England’s Immigrants 1330 – 1550 Resident Aliens in the Late Middle Ages

Sussex

A good number of alien subsidy records survive for the county of Sussex, and in total reveal 1,749 instances of resident immigrants. 323 of these immigrants could be found in one of the county’s Cinque Ports, and these individuals have been discussed in the ‘Kent and the Cinque Ports‘ County Study. Of the remaining 1,426 individuals, the majority could be found in Chichester, Pevensey, Hastings and Arundel. The largest number of resident immigrants were identified in the first and second collections of the 1440 subsidy, at 877 individuals. By the fifth and sixth collections of the same subsidy, the number had fallen dramatically to 207. By the first and second collections of the 1442 subsidy, this had fallen even further to 123, and then by the first collection of the 1449 subsidy it had dropped to fifty-one. Following collections recorded between sixteen and forty-four individuals, showing the same decline in numbers as can be seen across the majority of England’s counties.

As is the case for most counties, the vast majority of aliens identified by the alien subsidy records are male. In the case of Sussex, 1,327 instances of male aliens are recorded. Of the ninety-three women, only two are recorded as wives of aliens (and were therefore not taxed). The majority of the women were recorded as servants. Only five were recorded as householders, and presumably living independently on their own income (although unfortunately no occupations are recorded).

Few occupations are specified for the alien residents of Sussex. Where they are specified, the overwhelming majority are servants.
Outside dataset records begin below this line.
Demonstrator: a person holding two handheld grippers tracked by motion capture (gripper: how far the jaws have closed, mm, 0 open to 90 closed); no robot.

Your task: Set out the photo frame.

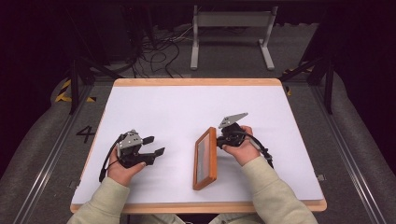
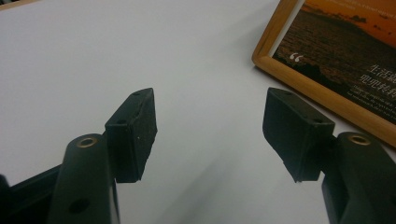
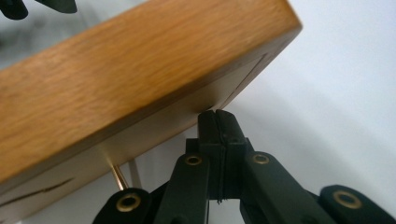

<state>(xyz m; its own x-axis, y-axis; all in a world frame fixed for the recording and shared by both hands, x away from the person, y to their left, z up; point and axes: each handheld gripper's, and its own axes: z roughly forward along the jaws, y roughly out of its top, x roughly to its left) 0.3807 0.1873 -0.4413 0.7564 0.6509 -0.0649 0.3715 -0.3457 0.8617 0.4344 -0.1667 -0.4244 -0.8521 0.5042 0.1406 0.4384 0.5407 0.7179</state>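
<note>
Right tongs [image 3: 218, 122] closed, tips against framed picture's [image 1: 206, 157] back edge; long axis front-to-back; left tongs [image 1: 153, 145] wide, apart.

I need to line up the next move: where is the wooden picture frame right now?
In the high view the wooden picture frame stands tilted on the white table, right of centre, against the shut right gripper, apart from the open left gripper.

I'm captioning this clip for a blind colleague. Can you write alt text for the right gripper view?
The right tool, its two black jaws pressed shut together, has its tip against the pale back of a tilted wooden picture frame, just under the frame's thick oak-coloured edge. Beneath lies a white tabletop, and a thin brass-coloured rod shows below the frame's back.
</note>
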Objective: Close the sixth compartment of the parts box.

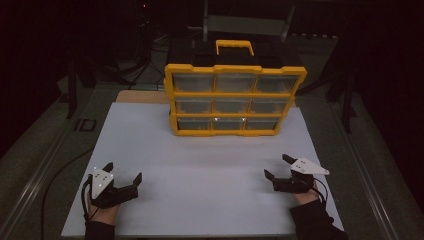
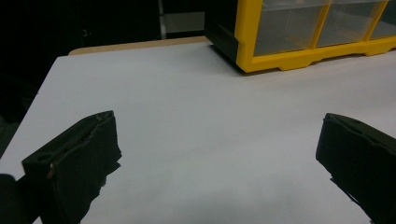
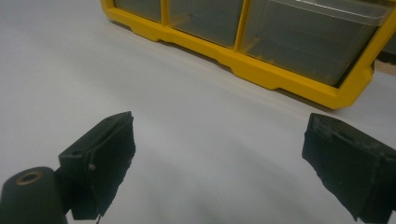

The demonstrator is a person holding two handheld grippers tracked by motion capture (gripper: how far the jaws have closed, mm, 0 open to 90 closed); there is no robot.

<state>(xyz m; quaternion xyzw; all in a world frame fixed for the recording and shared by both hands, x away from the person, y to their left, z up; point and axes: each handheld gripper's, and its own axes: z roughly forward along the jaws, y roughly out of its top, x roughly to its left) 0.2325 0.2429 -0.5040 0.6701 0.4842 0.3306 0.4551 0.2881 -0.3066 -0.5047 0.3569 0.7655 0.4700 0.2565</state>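
Facing the yellow organizer (image 1: 234,99) — both claws gape.

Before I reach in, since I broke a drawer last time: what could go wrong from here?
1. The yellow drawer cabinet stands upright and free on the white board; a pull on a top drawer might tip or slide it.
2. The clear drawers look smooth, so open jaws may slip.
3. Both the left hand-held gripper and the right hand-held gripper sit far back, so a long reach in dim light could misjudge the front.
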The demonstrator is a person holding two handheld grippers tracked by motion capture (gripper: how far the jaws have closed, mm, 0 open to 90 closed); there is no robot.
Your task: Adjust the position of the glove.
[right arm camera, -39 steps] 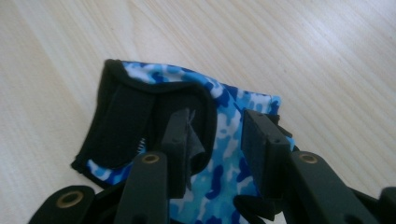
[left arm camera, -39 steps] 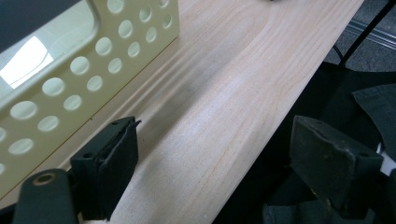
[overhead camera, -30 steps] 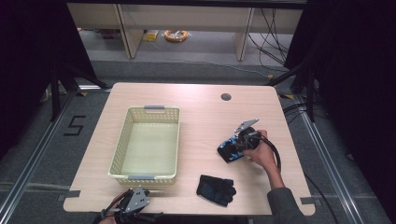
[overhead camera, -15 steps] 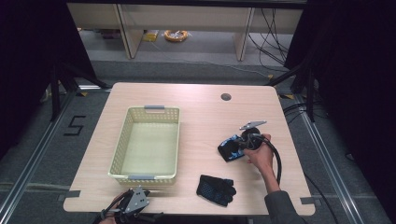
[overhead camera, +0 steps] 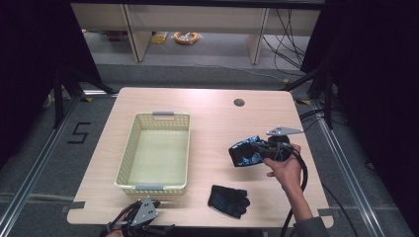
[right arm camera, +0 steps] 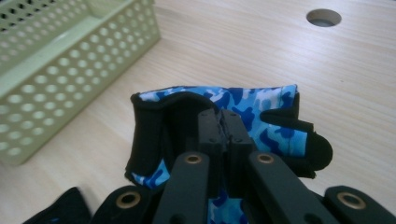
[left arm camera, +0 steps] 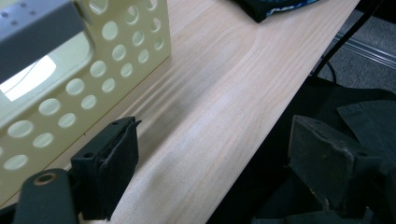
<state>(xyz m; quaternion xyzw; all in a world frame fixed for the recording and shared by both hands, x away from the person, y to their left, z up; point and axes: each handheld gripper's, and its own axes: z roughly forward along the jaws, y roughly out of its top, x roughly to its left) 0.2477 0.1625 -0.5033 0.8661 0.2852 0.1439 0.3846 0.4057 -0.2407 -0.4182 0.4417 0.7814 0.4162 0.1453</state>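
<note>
The right gripper (overhead camera: 257, 150), jaws clenched on the blue camouflage glove (overhead camera: 243, 153), holds it right of the yellow basket (overhead camera: 129, 153), cuff basketward; the left gripper (overhead camera: 141, 217) sits released.

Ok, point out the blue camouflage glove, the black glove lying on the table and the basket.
blue camouflage glove (right arm camera: 261, 122): right gripper view, its blue patterned panel.
black glove (overhead camera: 228, 200): high view, middle of its palm.
basket (overhead camera: 128, 149): high view, its left side wall.

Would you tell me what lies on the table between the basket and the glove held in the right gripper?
Nothing: in the high view, only bare tabletop separates the basket from the blue camouflage glove pinched by the right gripper.
</note>
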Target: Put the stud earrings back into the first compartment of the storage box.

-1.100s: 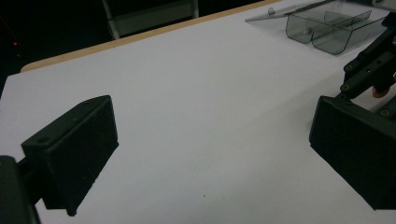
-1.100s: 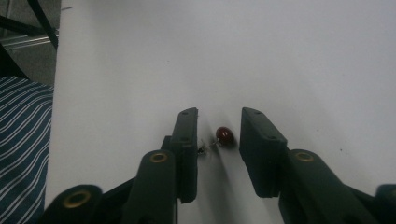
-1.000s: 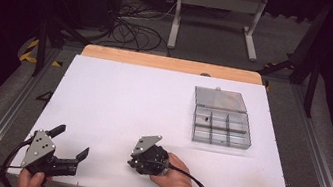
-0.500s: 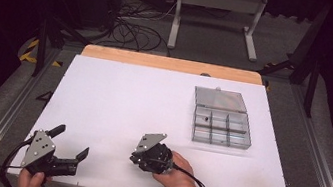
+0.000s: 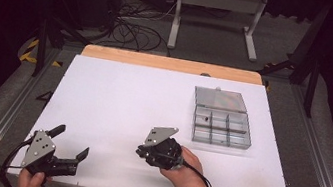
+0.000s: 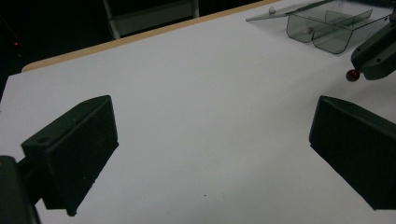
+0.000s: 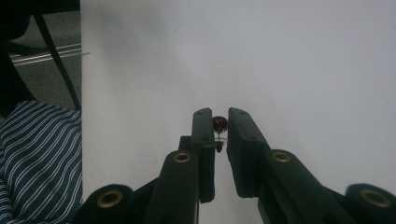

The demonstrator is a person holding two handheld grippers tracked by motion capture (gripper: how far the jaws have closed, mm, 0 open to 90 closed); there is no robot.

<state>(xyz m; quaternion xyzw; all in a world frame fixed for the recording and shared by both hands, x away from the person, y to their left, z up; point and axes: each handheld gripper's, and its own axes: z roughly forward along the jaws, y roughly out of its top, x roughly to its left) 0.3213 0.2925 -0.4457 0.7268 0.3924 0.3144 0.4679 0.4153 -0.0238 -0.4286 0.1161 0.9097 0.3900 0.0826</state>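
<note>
My right gripper (image 7: 219, 116) is shut on a small dark-red bead (image 7: 219, 122), which is pinched at the jaw tips just above the white table (image 7: 303, 56). In the high view this gripper (image 5: 141, 151) hovers at front centre, pointing left, in a person's hand. The left gripper view has the bead (image 6: 352, 75) at the tip of that other gripper, upper right. My left gripper (image 5: 71, 141) rests at the front left corner, jaws wide open with nothing between them (image 6: 210, 154).
A clear plastic compartment box (image 5: 222, 127) with its lid (image 5: 219, 98) folded back lies at the right of the table, and a small item sits in one cell. A striped sleeve (image 7: 37, 158) lies by the table's near edge.
The right gripper has lifted off the table and drifted slightly right, with the bead in its jaws. The left gripper has stayed put.
</note>
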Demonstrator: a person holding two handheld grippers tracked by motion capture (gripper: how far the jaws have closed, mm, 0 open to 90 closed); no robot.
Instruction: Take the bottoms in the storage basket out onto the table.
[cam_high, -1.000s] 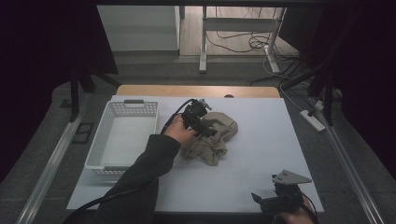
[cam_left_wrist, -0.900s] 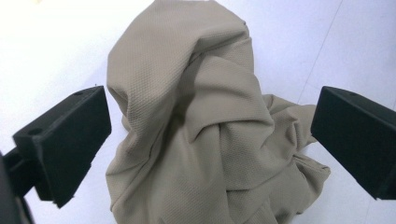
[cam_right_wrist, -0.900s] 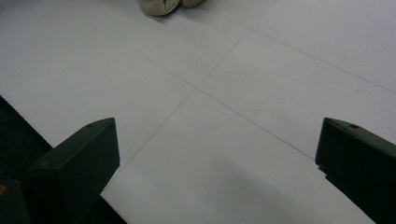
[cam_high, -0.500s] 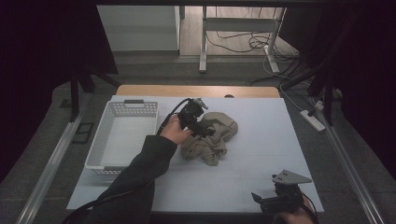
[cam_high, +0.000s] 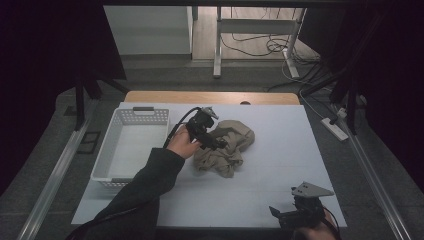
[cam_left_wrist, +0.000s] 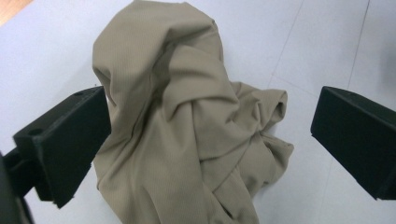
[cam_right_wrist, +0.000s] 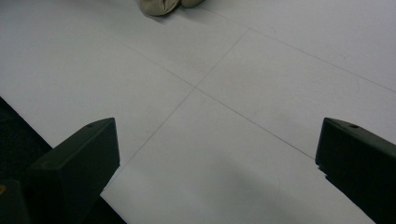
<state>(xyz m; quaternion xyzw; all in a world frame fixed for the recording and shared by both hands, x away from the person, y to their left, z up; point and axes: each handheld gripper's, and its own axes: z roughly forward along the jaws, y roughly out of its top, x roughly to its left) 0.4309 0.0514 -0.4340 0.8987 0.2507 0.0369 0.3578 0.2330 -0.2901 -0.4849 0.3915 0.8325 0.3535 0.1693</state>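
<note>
A crumpled tan cloth (cam_high: 227, 146) lies in a heap near the middle of the white table (cam_high: 280, 165). My left gripper (cam_high: 216, 142) hovers over the cloth's left side, jaws open; in the left gripper view the cloth (cam_left_wrist: 187, 130) spreads between and below the two black jaws without being pinched. My right gripper (cam_high: 292, 216) rests low at the table's near right edge, open, with bare table between its jaws. The cloth's edge (cam_right_wrist: 161, 5) peeks in at the top of the right gripper view.
A white perforated basket (cam_high: 131, 145) stands on the table's left side, beside the cloth. A wooden strip (cam_high: 210, 97) runs along the table's far edge. Cables and a power strip (cam_high: 335, 127) lie on the floor beyond and to the right.
My left gripper has shifted slightly right and down, over the cloth's left side. The right gripper has stayed still.
</note>
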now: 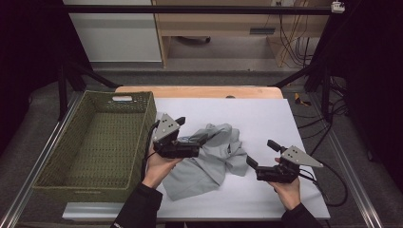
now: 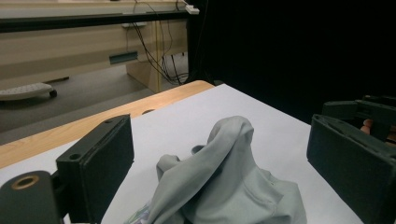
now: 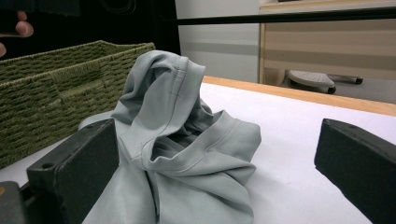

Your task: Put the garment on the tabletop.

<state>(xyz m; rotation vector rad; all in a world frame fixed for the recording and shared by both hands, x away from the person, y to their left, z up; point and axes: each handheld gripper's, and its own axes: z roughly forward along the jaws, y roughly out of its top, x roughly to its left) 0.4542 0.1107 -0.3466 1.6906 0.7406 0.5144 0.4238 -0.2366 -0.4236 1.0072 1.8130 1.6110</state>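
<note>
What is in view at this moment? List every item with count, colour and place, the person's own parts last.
garment: one, pale grey, crumpled at the middle of the white table top, between the two grippers.
basket: one, olive green, woven, at the table's left edge, nothing inside.
table: one, white top with a wooden far edge.
rolling base: one, grey, on the floor beyond the table.
left gripper: one, black, jaws open, at the garment's left side.
right gripper: one, black, jaws open, right of the garment.
hands: two, each holding a gripper, dark sleeves.
</note>
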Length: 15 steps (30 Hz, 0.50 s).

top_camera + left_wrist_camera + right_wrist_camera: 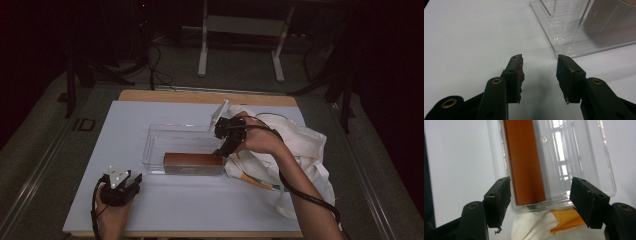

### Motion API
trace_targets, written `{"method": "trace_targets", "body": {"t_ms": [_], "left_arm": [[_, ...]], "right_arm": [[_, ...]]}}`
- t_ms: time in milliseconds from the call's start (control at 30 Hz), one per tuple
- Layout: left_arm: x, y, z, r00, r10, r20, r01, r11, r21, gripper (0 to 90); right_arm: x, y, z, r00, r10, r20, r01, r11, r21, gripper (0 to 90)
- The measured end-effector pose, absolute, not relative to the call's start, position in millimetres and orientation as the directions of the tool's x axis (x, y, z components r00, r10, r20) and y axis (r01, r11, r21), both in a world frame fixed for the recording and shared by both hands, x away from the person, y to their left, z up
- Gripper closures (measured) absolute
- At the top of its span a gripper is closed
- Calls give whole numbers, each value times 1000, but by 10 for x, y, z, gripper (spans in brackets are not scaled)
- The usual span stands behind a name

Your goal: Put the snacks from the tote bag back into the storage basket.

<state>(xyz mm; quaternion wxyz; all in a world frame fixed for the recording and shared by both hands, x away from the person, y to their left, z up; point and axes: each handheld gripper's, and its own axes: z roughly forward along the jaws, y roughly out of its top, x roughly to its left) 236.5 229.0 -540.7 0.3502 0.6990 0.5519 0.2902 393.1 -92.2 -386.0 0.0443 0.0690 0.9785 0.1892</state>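
While its jaws stand spread above the tray's near-right end, the right tool [226, 145] grips nothing. Inside the clear tray [155, 137], along its near wall, lies a brown box [192, 160]. White cloth [310, 145] bunches just right of the tray. Well left of the tray's near corner, the left tool [131, 182] rests spread on the bench [115, 125].
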Motion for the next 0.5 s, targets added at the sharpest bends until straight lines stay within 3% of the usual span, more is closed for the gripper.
{"method": "trace_targets", "body": {"t_ms": [300, 500], "left_arm": [[2369, 2286, -5409, 219, 975, 22, 570, -147, 808, 550], [2374, 2281, -5410, 216, 976, 29, 574, -151, 805, 531]], "right_arm": [[3840, -1049, -3851, -957, 269, -112, 193, 873, 448, 328], [3702, -1214, -3829, -914, 384, -131, 253, 793, 555, 317]]}}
An unusually significant number are recorded as men of religion: eight chaplains, seven vicars, three rectors, three priests and two parish chaplains. Other occupations are certainly varied, including a tailor, smith, labourer, hardwareman, corviser, clerk, a barber, and a gaoler.

As is the case for occupations, few nationalities were recorded by the assessors in Sussex. Where they are recorded, the overwhelming majority (107) were French, which is unsurprising considering the county’s location. Only a few other nationalities are recorded in the county. Dutch or Flemish individuals make up another thirty, and there are only a few Irish and Scottish resident immigrants.